Vanguard Releases 2025 U.S. Policy Updates

By Shirley Westcott

Vanguard has published its updated voting policies for U.S. portfolio companies, which take effect in February 2025¹  Its most pronounced alterations deal with its policies on board composition — specifically board diversity — and on shareholder proposals on environmental and social (E&S) matters. Vanguard has also made minor changes to its policies on board independence, board responsiveness and director commitments, and has clarified the factors it considers when evaluating mergers, acquisitions and financial transactions.

Board Composition

Vanguard has largely gutted its discussion of board diversity in terms of explicit references to gender, race and ethnicity and replaced “diversity” with “personal characteristics.”  In evaluating board composition, Vanguard will continue to look to disclosures regarding the skills, background, experience and personal characteristics of each director, preferably in a matrix format.

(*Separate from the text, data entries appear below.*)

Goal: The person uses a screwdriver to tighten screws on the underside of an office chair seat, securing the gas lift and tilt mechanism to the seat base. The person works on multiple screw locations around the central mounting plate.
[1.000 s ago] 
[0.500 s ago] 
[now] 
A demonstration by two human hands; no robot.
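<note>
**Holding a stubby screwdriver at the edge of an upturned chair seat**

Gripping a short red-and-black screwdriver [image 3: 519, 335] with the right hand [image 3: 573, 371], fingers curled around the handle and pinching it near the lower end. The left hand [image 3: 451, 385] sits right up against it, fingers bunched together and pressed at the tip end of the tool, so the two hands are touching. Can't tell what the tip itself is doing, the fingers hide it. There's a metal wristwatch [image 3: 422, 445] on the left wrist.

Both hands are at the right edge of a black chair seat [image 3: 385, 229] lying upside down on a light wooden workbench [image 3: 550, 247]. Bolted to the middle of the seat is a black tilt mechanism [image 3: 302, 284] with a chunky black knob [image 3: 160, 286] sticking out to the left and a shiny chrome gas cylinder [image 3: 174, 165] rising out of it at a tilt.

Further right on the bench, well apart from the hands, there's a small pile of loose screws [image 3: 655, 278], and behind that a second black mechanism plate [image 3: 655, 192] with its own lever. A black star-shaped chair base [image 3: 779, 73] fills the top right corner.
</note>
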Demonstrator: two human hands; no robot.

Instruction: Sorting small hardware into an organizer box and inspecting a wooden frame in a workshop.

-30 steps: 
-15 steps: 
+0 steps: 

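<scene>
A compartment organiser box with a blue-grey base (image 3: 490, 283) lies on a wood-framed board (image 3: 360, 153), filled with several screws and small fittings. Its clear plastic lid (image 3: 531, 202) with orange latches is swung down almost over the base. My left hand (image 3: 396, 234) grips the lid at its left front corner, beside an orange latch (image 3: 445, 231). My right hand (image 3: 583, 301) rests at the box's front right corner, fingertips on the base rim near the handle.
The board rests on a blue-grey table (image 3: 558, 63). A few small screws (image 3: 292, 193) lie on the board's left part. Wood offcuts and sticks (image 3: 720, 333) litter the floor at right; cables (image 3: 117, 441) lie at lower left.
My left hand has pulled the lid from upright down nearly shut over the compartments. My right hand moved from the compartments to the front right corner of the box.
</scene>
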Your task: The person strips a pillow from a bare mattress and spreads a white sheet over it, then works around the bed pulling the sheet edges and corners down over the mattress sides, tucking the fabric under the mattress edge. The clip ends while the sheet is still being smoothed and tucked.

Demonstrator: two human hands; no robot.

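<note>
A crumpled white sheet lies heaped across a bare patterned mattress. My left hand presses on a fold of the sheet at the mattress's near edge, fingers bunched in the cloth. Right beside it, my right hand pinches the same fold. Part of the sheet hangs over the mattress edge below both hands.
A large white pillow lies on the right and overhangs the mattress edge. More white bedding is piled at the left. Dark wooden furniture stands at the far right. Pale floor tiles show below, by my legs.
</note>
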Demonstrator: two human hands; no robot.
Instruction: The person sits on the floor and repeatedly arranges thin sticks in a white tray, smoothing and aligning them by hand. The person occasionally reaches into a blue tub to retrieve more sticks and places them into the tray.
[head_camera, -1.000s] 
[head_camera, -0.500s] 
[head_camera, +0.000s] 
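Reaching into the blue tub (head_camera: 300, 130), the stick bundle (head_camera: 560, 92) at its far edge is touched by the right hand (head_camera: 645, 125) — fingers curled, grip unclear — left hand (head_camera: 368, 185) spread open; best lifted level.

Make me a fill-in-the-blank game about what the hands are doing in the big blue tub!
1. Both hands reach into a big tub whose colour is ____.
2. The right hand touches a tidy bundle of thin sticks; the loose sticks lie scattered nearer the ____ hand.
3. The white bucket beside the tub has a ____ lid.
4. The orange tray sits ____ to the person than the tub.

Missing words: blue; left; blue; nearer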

Vanguard has deleted its policy of supporting shareholder requests to disclose the company’s approach to board composition, inclusive of board diversity.  It has also revised its policy of voting against the nominating/governance committee chair if the company’s board is not taking action to achieve board composition that is appropriately representative, relative to its market and the needs of its long-term strategies.  Vanguard will now take such action if, based on its research and/or engagement, the company’s board composition and/or related disclosure is inconsistent with market norms or market-specific frameworks.

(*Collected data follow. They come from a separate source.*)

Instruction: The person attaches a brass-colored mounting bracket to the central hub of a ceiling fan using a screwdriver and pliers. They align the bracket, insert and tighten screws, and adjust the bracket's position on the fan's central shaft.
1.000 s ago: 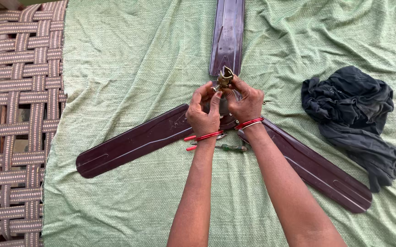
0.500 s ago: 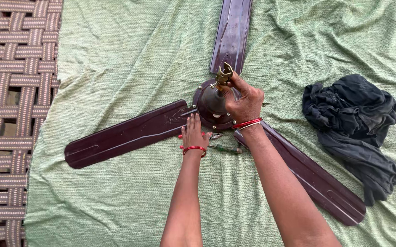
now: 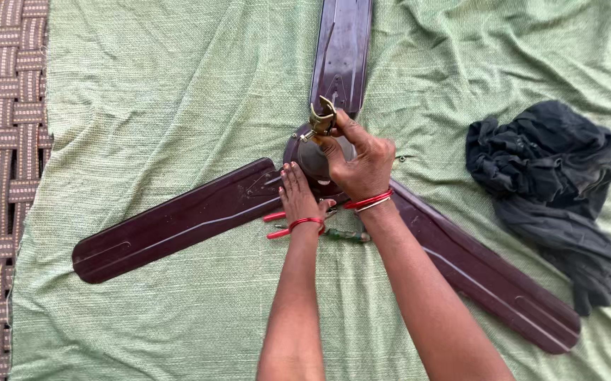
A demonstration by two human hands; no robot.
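Dark maroon three-bladed metal ceiling fan [image 3: 192,215] lies mid-frame, where our right hand [image 3: 357,164] is clamped around its brass-coloured rod fitting [image 3: 321,118] while our left hand [image 3: 298,197] rests flat, fingers apart.

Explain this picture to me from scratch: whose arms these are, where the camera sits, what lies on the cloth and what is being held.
The one view comes from a camera worn on a person's head, looking down, so both bare arms are that person's own. A dark maroon ceiling fan with three blades lies on a green cloth spread over a woven cot. The right hand grips the fan's centre just below its brass hanger clamp. The left hand rests flat near the hub, by red-handled pliers and a green screwdriver. A crumpled dark rag lies to the right.
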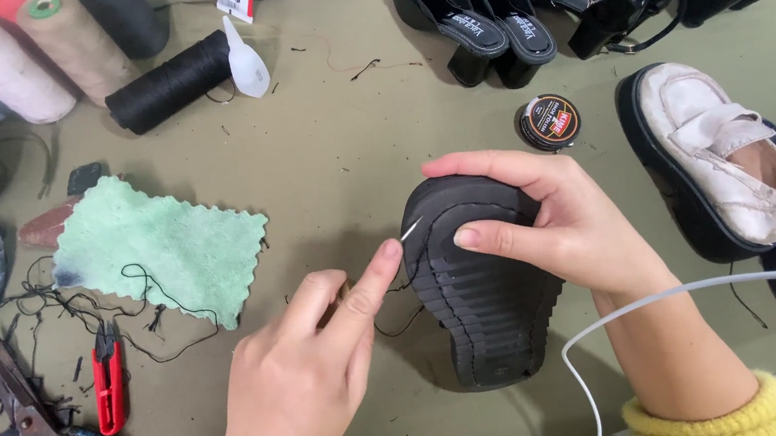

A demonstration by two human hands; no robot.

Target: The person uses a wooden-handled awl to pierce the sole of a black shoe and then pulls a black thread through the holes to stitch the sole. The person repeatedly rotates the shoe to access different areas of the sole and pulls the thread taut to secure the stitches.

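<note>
A black shoe (pixel 487 308) lies sole up in the middle of the olive table (pixel 334 147), its ridged tread facing me. My right hand (pixel 559 220) grips its toe end, thumb pressed on the sole and fingers curled over the rim. My left hand (pixel 313 377) pinches a thin metal needle (pixel 411 229) with forefinger and thumb at the sole's left edge. A dark thread (pixel 398 326) trails from the needle down beside the shoe.
A green cloth (pixel 159 249) with loose thread lies left. Red snips (pixel 107 378) and pliers (pixel 28 414) sit bottom left. Thread spools (pixel 168 82) stand at the back. A polish tin (pixel 549 122), black heeled shoes (pixel 501 17) and a white shoe (pixel 719 158) lie right. A white cable (pixel 607 325) crosses my right wrist.
</note>
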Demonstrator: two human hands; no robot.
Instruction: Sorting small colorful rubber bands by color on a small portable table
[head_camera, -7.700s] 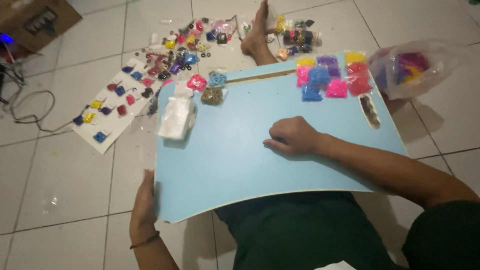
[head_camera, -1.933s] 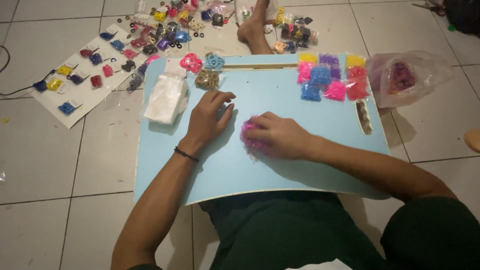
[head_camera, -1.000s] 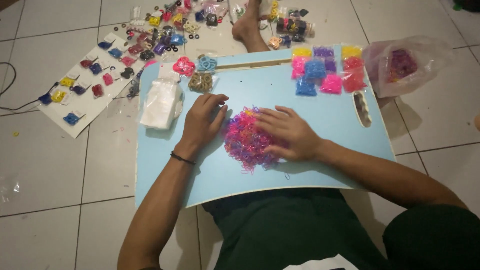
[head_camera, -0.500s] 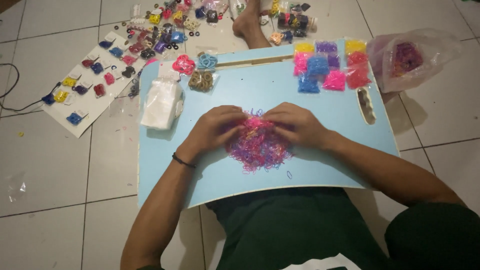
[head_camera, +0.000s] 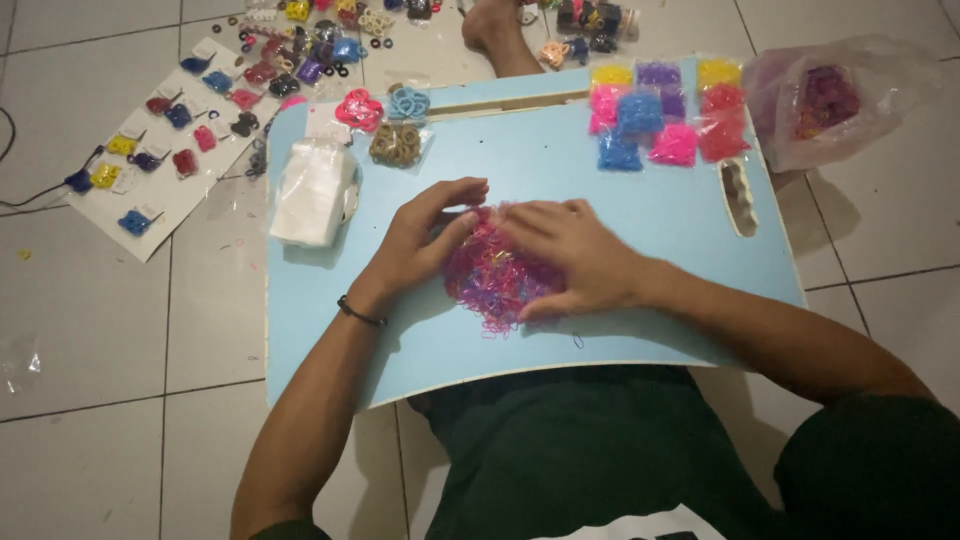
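Hands rest open on the pile of small pink and purple elastic bands (head_camera: 490, 275) at mid-tabletop (head_camera: 320, 330): left hand (head_camera: 425, 240) cupped at its edge, right hand (head_camera: 570, 255) flat on top, neither gripping. Step in hand, apparently: gathering. Next move calls for inward sweeping without scattering strays.

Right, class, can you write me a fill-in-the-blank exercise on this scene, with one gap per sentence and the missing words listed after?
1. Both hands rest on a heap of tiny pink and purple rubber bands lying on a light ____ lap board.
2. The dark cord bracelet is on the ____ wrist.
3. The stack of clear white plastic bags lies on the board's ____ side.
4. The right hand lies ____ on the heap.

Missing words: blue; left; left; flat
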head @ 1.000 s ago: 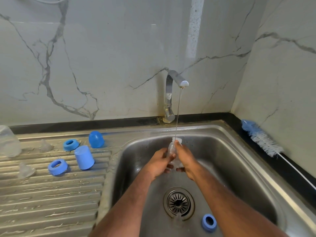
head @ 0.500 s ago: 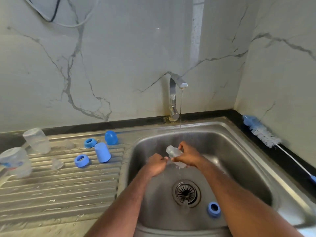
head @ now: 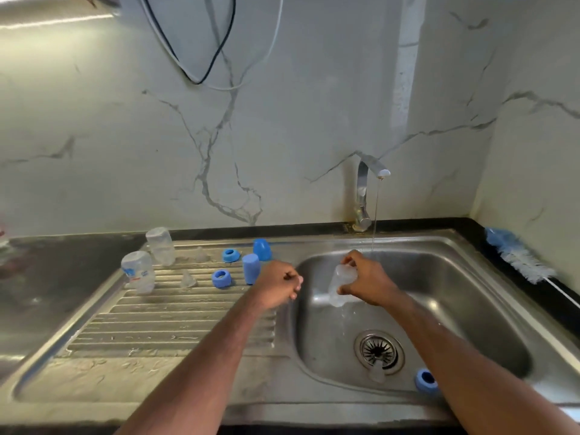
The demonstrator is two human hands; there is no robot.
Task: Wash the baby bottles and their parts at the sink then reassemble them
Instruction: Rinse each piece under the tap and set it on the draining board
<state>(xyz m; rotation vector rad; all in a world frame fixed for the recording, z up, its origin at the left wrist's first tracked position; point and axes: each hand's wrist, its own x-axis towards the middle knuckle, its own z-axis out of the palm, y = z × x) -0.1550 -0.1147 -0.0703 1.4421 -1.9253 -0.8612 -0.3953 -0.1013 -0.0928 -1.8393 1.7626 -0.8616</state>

Environmental/Social Proposals

Vanguard will continue to evaluate shareholder proposals on E&S issues on their merits and in the context of a company’s current practices and public disclosures.  However, it has underscored that it is not the funds’ role as passive investors to dictate company strategy or interfere with a company’s day-to-day management.  Its analysis of E&S proposals aims to strike a balance between avoiding prescriptiveness and providing a long-term perspective.

Reflecting the fact that it did not support any E&S shareholder resolutions in 2024, Vanguard’s revised policy simply states that it is likely to support proposals seeking disclosure of material risks and/or the company’s policies and practices to manage them over time.  It has eliminated its list of specific types of E&S proposals that it is inclined to support, which previously included requests for the following:

  • Disclosure of Scope 1 and 2 emissions data and Scope 3 emissions, where material.
  • Disclosure of climate change impacts.
  • Disclosure of workforce demographics.
  • Disclosure of board oversight of material DEI or other social risks.
  • Disclosure of the company’s approach to board diversity and adoption of targets and goals.
  • Inclusion of additional protected classes in a company’s employment and diversity policies.

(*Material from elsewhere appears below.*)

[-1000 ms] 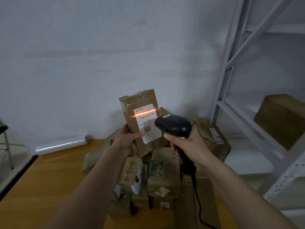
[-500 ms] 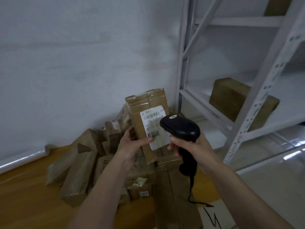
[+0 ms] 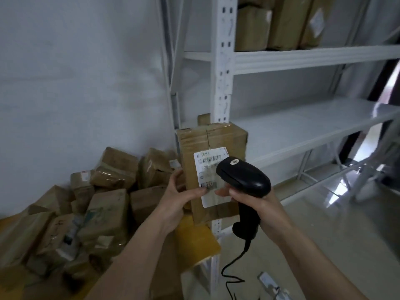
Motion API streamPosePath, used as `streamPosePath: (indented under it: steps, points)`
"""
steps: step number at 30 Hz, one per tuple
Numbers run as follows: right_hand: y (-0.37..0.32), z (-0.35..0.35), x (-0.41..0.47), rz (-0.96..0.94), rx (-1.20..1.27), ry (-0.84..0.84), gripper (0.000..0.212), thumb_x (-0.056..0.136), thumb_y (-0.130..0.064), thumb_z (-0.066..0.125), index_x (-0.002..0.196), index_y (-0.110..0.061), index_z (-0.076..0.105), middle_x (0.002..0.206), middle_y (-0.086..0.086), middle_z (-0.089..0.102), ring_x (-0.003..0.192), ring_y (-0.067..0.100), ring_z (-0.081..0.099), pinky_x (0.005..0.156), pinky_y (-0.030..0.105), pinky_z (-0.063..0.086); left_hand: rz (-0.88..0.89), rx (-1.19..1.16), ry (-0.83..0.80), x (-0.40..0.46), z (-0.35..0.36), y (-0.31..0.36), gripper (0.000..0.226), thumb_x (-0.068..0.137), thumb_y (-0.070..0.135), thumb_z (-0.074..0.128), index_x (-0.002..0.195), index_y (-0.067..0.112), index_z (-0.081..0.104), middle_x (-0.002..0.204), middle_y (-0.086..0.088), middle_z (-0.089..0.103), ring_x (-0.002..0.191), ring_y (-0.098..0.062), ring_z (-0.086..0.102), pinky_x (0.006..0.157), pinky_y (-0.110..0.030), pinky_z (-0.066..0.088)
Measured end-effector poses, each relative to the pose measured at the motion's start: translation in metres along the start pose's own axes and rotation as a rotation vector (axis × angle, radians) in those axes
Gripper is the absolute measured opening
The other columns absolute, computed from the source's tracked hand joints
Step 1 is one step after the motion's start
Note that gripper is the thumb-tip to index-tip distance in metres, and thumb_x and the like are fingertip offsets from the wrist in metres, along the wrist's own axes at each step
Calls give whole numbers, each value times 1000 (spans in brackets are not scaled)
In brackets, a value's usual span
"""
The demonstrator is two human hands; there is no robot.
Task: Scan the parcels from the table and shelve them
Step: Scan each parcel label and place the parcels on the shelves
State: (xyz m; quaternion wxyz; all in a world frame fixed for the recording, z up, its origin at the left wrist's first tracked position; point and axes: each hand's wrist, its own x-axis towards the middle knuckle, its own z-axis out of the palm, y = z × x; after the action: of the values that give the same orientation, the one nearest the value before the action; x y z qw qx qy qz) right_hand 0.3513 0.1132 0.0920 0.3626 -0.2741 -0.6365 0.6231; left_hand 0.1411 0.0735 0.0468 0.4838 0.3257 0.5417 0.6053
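Shelving: a white metal rack with slotted uprights (image 3: 223, 68) fills the right side, standing against the pale wall; its middle shelf board (image 3: 303, 124) is a bare white surface.
Upper shelf: several brown cardboard boxes (image 3: 279, 22) stand side by side on the top visible level.
Counter: a yellow wooden counter (image 3: 194, 241) sits at lower left, its corner just beside the rack's front upright.
Parcel pile: a heap of brown taped cardboard parcels (image 3: 104, 191) lies on the counter, pushed against the wall, tilted at mixed angles and touching one another.
Held parcel: a tall brown cardboard box wrapped in clear tape (image 3: 207, 148) is held upright in the air above the counter's corner, in front of the rack upright, with a white shipping label with a barcode (image 3: 207, 163) facing the camera.
Scanner: a black handheld barcode scanner (image 3: 244, 178) is just in front of the label's right half, its head covering part of the label; a black cable (image 3: 229, 271) hangs from the handle base.
Left hand (image 3: 179, 193): grips the held parcel from its left side, thumb pressed across the front near the label's lower edge, other fingers behind the box.
Right hand (image 3: 257, 202): fingers curl round the scanner's handle just under its head.
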Motion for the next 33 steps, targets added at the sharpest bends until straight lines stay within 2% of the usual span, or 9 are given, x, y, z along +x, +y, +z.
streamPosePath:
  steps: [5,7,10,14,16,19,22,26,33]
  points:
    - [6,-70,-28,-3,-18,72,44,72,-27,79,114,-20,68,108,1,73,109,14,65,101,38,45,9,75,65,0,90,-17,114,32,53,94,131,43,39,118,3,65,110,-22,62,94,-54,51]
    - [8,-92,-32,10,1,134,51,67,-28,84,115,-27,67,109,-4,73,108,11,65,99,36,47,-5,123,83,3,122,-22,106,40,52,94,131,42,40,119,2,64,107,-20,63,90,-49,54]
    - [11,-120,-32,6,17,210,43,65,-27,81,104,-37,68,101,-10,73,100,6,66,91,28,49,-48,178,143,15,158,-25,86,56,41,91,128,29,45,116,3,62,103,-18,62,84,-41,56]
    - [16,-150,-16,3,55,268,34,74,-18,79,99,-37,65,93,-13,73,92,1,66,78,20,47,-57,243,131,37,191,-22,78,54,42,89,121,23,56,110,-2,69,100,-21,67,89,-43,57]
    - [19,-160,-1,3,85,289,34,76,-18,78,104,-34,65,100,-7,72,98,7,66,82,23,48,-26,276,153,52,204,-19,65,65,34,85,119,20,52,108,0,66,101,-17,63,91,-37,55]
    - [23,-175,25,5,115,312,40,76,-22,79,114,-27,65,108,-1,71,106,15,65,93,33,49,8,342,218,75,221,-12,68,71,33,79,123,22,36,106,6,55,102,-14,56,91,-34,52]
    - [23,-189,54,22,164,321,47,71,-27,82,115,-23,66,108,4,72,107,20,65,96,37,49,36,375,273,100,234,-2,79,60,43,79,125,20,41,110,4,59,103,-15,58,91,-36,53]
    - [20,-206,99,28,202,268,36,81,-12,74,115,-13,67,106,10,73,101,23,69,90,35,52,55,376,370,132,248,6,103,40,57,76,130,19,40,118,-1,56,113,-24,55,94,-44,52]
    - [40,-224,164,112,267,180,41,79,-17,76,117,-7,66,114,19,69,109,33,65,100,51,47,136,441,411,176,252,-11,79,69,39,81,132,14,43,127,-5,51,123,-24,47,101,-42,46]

Vanguard has additionally made minor changes to the following guidelines:

Board Independence

Vanguard votes against members of the nominating committee and all non-independent directors of a non-controlled company that does not maintain a majority independent board.  Previously, it would escalate its opposition vote to the entire board in the second year that it was not majority independent.  This has been revised to situations where the board is not majority independent over multiple years.

In the past, Vanguard followed the relevant stock exchange listing standards in defining director independence, except in the case of former CEOs, CEO interlocks or where Vanguard concluded that a director’s independence had been compromised.  Going forward, Vanguard will base its determination of director independence on company disclosures within the context of relevant market-specific governance frameworks (e.g., listing standards, governance codes, laws and regulations) supplemented by its own research and/or engagement.

Director Capacity and Commitments

Vanguard has altered its policy on overboarded directors by applying its limit of two public company directorships to any public company executive rather than just named executive officers.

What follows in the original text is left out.